The recent attack on Salman Rushdie, like the massacre of the Charlie Hebdo cartoonists in 2015, raises fundamental questions about the limits of free speech. There are no easy answers.
Those of us who live in liberal democracies are predictably appalled by the very idea of restrictions, formal or otherwise, on our freedom of speech. Nevertheless how do we react when the target is something sacred within our own culture?
For example, were we in Ireland not aghast about the proposal by Channel 4 to develop a comedy series about the Great Famine? The project was eventually abandoned because of the adverse reaction to it.
And what about the impossibility of satirising the obligatory wearing of the poppy on the BBC in November each year – a point made by the distinguished British theologian, Tina Beattie, in the wake of the Charlie Hebdo massacre?
Remember
We should also remember the outcry when the Monty Python film Life of Brian was released in 1979. We need to be careful not to be hypocritically one-sided in our defence of free speech.
So, are there any limits to freedom of speech? Most of us would agree that nobody is entitled to knowingly speak an untruth or to use abusive language. Nor do we have a right to articulate naked prejudice, to present material or images that are irredeemably racist or xenophobic, anti-Semitic or anti-Islamic, sexist or homophobic. It is wrong to target individuals for what they are, as distinct from what they do.
There is a world of difference between these two approaches. Both may give offence, but whereas the first is gratuitously offensive and hateful, the second is aimed at making people think and question their actions, values and received orthodoxies – and that is an entirely valid pursuit.
As the great American jurist, Oliver Wendell Holmes, once observed, “the best test of truth is the power of the thought to get itself accepted in the competition of the market”.
Of course, it is important not to overestimate the extent of the offence that may result from the exercise of freedom of speech – or to be too sympathetic to the allegedly offended. There are, undoubtedly, some people who make it their business to take offence at the slightest thing – in other words, professional offendees.

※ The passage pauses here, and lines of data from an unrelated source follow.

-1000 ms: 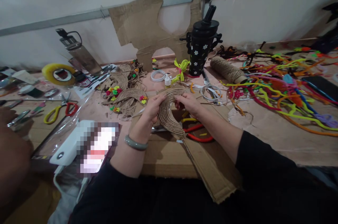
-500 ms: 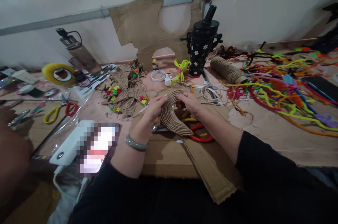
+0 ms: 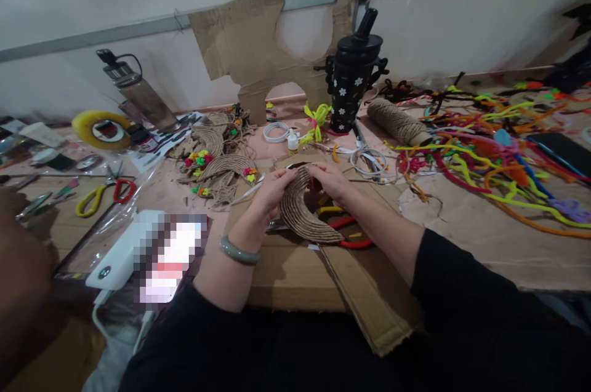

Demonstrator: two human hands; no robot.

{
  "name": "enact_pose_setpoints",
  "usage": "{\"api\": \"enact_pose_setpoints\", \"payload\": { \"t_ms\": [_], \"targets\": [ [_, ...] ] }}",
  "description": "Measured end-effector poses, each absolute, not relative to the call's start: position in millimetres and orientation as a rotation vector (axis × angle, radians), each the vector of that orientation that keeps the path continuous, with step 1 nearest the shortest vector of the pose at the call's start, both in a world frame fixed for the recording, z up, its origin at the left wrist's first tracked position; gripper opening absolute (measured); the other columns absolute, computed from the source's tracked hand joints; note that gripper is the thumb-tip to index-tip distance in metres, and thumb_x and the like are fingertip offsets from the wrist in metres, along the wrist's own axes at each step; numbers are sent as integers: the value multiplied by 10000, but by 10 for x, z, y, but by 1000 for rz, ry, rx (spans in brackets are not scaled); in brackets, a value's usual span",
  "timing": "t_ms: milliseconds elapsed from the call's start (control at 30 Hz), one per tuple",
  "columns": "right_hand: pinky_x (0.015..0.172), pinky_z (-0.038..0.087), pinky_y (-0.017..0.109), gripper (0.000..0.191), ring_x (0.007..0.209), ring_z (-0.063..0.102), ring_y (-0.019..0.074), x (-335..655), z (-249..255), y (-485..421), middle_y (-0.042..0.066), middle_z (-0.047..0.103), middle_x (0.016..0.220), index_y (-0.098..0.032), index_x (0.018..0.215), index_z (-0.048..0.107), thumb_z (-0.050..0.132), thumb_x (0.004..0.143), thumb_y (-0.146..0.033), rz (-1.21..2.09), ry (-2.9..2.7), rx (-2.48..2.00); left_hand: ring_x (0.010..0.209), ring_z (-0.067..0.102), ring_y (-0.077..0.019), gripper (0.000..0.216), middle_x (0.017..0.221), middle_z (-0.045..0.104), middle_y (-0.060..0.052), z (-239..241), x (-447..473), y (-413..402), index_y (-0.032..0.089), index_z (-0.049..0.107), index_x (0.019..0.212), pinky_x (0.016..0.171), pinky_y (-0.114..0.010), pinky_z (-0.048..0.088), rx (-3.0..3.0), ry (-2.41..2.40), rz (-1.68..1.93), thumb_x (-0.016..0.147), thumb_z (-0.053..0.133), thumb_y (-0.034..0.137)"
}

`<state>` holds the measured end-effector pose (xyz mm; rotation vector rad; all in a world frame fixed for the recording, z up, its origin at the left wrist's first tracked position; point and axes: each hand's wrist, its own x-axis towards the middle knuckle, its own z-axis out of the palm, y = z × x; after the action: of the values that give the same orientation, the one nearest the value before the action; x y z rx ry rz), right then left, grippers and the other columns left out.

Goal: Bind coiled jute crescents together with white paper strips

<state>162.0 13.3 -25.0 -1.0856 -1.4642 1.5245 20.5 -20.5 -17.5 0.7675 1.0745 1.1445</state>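
A curved, crescent-shaped piece of brown twine rows (image 3: 305, 216) is held up between my two hands. My left hand (image 3: 273, 190) pinches its upper left edge. With fingers closed, my right hand (image 3: 330, 183) grips the upper end, its fingertips partly hidden behind the piece. Beneath it, scissors with red and yellow handles (image 3: 357, 244) lie on cardboard (image 3: 290, 281), their blades mostly covered. A small white glue bottle (image 3: 292, 141) stands just beyond my hands.
Finished-looking twine crescents with coloured flowers (image 3: 226, 167) lie left. A black tumbler (image 3: 346, 84) and twine spool (image 3: 398, 122) stand behind. Bright pipe cleaners (image 3: 503, 164) spread right. A phone (image 3: 173, 263), power bank (image 3: 124, 256) and another person's hand (image 3: 21, 238) are at left.
The twine crescent has turned slightly, its lower end swinging to the right. Both hands stay near the same spot, still holding its top.
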Motion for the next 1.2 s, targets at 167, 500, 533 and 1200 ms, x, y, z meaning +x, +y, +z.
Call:
{"api": "enact_pose_setpoints", "payload": {
  "t_ms": [167,500,533,1200],
  "targets": [
    [433,291,217,267,435,409,73,1617,-280,143,-42,472,486,-177,585,490,518,772,-366,1526,-1519,-1083,565,590,-112,192,662,676,-29,-192,207,-205,127,674,712,561,-239,459,757,1089,1141,599,746,265],
    [436,305,223,288,426,400,78,1620,-289,159,-44,437,465,-184,560,470,515,773,-373,1452,-1501,-1072,526,572,-99,214,626,657,-15,-189,218,-211,126,647,676,535,-229,447,785,1095,1140,589,764,282],
    [434,305,220,284,427,401,76,1622,-290,162,-44,440,468,-182,565,477,520,770,-374,1450,-1502,-1070,526,572,-98,211,627,657,-15,-186,223,-214,127,647,677,533,-228,445,781,1094,1139,591,762,281],
    [414,316,206,330,431,389,68,1610,-295,165,-51,423,481,-187,579,452,532,757,-452,1465,-1522,-1055,528,568,-100,227,630,653,-13,-187,223,-213,133,650,687,530,-227,439,801,1115,1129,590,760,307]
  ]
}}
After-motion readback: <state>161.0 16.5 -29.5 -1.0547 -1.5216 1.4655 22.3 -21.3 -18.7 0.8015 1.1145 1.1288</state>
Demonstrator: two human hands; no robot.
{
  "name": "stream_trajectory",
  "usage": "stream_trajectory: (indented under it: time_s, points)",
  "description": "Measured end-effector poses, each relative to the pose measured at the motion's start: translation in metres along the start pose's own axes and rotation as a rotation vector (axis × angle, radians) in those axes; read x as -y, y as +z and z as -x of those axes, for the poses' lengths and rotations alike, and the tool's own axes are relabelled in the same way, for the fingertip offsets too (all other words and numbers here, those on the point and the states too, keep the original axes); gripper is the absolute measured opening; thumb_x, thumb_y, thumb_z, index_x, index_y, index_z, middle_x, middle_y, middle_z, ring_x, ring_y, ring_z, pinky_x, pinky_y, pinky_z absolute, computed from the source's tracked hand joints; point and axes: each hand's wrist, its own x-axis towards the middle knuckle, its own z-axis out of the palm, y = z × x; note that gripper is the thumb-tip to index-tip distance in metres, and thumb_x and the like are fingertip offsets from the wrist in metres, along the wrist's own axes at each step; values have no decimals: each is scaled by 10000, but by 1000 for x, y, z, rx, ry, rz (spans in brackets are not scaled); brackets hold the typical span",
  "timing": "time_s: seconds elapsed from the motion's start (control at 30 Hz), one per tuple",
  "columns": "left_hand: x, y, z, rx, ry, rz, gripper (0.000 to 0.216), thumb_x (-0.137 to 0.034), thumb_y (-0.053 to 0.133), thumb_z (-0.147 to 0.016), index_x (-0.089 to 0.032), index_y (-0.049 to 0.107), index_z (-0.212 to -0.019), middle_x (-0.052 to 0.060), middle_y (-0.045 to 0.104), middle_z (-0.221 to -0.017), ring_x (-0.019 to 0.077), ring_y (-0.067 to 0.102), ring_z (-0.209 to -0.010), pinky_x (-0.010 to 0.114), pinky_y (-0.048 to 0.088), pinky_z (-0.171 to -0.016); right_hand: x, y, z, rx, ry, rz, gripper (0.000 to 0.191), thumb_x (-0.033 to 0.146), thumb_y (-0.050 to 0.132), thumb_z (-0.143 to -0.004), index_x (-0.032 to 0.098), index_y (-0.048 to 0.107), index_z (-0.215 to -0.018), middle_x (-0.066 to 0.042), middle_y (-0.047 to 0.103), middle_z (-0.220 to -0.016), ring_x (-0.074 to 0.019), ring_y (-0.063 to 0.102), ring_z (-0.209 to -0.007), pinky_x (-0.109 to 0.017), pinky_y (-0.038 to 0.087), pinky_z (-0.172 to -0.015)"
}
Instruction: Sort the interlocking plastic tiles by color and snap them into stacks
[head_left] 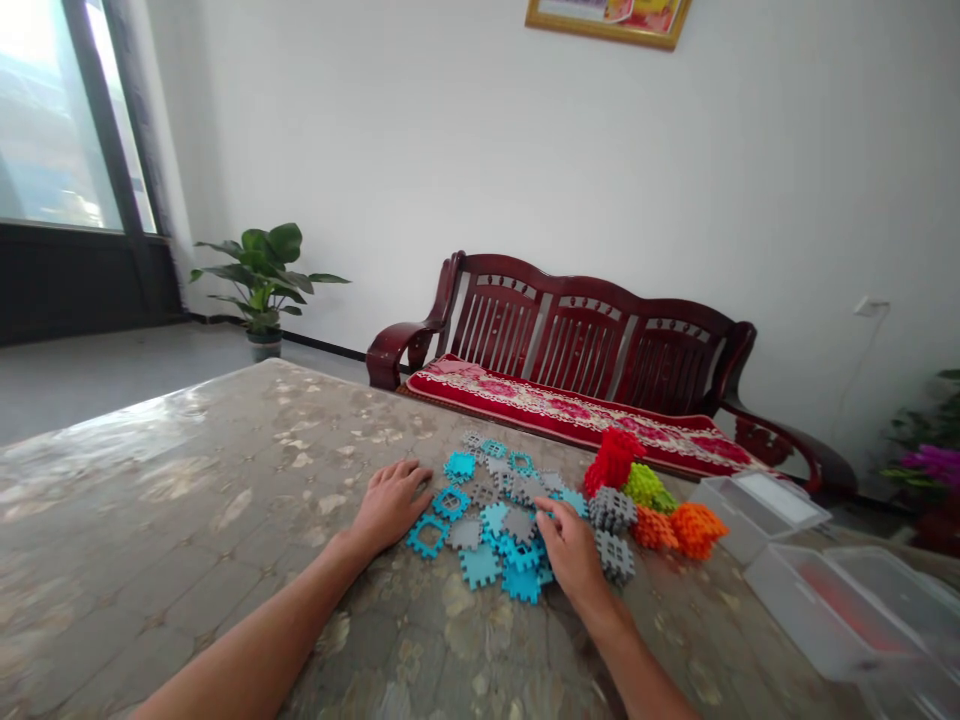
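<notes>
Spreading tabletop (247, 490): glossy, stone-coloured, flower-and-lattice patterned, filling most of the foreground.
Slatted wooden bench (510, 320): against the wall beyond, with a red floral seat cover (562, 405).
Potted plant (266, 270): broad-leaved, on the floor past the table's far left corner.
Clear plastic boxes (806, 605): on the right; a red patch shows in the nearer one, too blurred to name.
Interlocking tile pile (480, 566): loose turquoise and grey squares, some solid, some windowed, overlapping between the hands.
Colour groups: red stack (615, 460), lime stack (646, 486), orange stacks (697, 530) and grey stacks (613, 510), just right of the pile.
Left hand (390, 505): palm down beside the pile, fingers slack, nothing visibly held.
Right hand (568, 548): index finger extended over the pile's right side; whether it pinches a tile, I cannot tell.
Grey tile near that fingertip (525, 488): picking through pieces seems the step in hand; lifting one calls for thumb and finger on its toothed edges, leaving neighbours undisturbed.
</notes>
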Motion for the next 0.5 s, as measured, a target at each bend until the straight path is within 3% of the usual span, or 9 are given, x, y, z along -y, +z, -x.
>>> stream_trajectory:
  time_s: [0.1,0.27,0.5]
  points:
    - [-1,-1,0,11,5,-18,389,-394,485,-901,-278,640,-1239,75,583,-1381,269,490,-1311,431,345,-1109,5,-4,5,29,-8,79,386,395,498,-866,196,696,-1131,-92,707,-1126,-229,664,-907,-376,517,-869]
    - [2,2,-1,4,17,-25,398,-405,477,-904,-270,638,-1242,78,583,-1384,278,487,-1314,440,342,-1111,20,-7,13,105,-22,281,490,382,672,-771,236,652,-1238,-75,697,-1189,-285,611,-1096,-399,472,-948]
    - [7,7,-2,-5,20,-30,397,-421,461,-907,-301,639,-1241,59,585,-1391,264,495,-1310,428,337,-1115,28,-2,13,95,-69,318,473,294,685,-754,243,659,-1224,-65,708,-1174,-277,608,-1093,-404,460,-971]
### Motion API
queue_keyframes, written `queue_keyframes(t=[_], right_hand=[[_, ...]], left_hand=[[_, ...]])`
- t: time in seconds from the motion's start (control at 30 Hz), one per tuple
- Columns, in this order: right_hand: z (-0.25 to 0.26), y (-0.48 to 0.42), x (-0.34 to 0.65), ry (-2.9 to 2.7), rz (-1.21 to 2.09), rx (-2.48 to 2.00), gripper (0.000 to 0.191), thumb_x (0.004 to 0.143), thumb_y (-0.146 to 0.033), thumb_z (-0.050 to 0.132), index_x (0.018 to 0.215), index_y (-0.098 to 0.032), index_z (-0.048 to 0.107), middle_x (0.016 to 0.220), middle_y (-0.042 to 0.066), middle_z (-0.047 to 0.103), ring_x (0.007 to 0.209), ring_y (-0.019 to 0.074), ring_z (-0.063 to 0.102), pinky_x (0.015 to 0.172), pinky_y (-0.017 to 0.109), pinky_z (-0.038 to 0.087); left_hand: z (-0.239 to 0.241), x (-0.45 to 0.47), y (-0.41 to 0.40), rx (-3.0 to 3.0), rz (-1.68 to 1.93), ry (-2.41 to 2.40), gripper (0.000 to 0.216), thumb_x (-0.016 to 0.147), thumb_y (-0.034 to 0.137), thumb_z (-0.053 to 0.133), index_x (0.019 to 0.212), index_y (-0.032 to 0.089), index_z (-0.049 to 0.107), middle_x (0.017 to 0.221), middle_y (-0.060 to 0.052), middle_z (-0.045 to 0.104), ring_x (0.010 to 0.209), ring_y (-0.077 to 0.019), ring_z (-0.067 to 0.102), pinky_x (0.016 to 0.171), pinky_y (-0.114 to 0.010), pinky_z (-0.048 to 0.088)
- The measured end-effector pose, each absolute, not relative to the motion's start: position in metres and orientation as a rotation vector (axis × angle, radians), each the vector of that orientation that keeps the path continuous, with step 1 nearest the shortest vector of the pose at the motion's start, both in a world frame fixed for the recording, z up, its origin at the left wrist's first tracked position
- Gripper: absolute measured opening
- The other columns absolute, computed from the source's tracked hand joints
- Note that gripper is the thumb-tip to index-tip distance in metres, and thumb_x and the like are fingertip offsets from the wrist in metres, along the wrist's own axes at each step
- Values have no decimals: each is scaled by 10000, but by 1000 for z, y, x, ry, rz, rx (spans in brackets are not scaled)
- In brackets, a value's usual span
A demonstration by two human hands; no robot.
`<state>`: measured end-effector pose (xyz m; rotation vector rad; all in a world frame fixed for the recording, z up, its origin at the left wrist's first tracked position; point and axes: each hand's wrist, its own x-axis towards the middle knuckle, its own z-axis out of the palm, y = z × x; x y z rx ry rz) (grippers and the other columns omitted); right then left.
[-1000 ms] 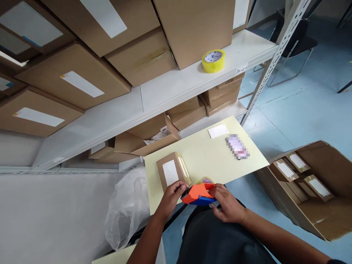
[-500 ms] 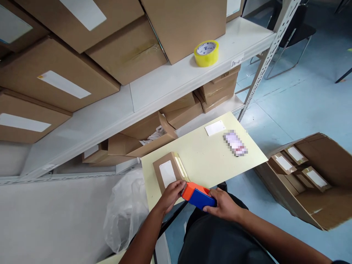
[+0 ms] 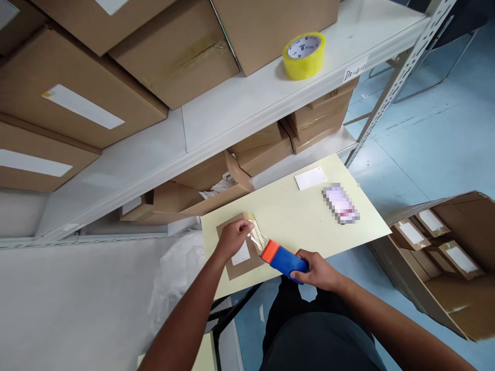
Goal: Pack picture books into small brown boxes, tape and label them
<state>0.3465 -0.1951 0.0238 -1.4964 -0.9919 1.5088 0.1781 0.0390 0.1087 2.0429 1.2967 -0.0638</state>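
Note:
A small brown cardboard box (image 3: 240,263) with a white label lies on the pale yellow table (image 3: 294,211). My left hand (image 3: 232,238) rests on top of it, fingers pinched on the free end of a clear strip of tape (image 3: 256,238) at the box's far edge. My right hand (image 3: 317,269) grips the blue handle of an orange and blue tape dispenser (image 3: 282,257), whose orange head sits at the box's right side with the tape stretched from it.
A yellow tape roll (image 3: 303,55) stands on the white shelf (image 3: 247,108) among large brown cartons. A white card (image 3: 310,178) and a blurred item (image 3: 340,203) lie on the table. An open carton (image 3: 444,247) of small boxes stands on the floor at right; a plastic bag (image 3: 174,288) at left.
My left hand moved from the dispenser's front up onto the box, drawing tape out. My right hand shifted its grip to the dispenser's handle and swung it beside the box.

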Motion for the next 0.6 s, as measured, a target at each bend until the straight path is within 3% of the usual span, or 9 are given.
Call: queue_keyframes(t=[0.27,0.43,0.6], right_hand=[[-17,-118,340,-472,1487,-1538,490,807,-656,649,681,-187,584,595,-22,545,579,131,493,551,260,359],[-37,-76,341,-245,1583,-1513,481,785,-625,703,697,-152,692,615,19,638,593,144,536,574,275,397],[-45,-68,332,-134,1630,-1481,421,779,-563,754,688,-153,722,640,34,687,612,156,577,617,282,453]], left_hand=[[69,236,129,2480,-746,1277,264,821,307,579,942,279,813,1073,-43,796,1010,-244,712,808,-288,503],[34,255,159,2487,-1036,1269,167,739,228,668,822,210,811,1009,-156,791,977,-304,725,833,-349,519],[10,247,168,2460,-1146,1265,199,721,258,721,881,178,807,1034,-206,776,1012,-350,719,851,-393,533]])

It is not necessary to take account of them: they are just a nuisance. As for the few who may be genuinely offended – those, in other words, who cannot bring themselves to entertain an idea that is foreign to them – it is open to them simply to disregard the offending item. Nobody is forcing them to read it; they are free to exercise their right to ignore it. Offence is thus very easily avoided.
Offence
In reality, however, much of so-called “offence” is contrived – and calls to suppress the offending material not actually about avoiding offence, but rather about control. Those who exercise control over others – political, religious, economic or otherwise – wish (understandably) to retain it and if possible expand it, and will try to exclude anything and everything that might undermine their authority and the value system, beliefs and thought processes upon which their authority rests.
Protestations of offence are all too often just a cover for denying those they subjugate, or wish to subjugate, the intellectual means to challenge them. It is an insidious manifestation of tyranny, and should be resisted.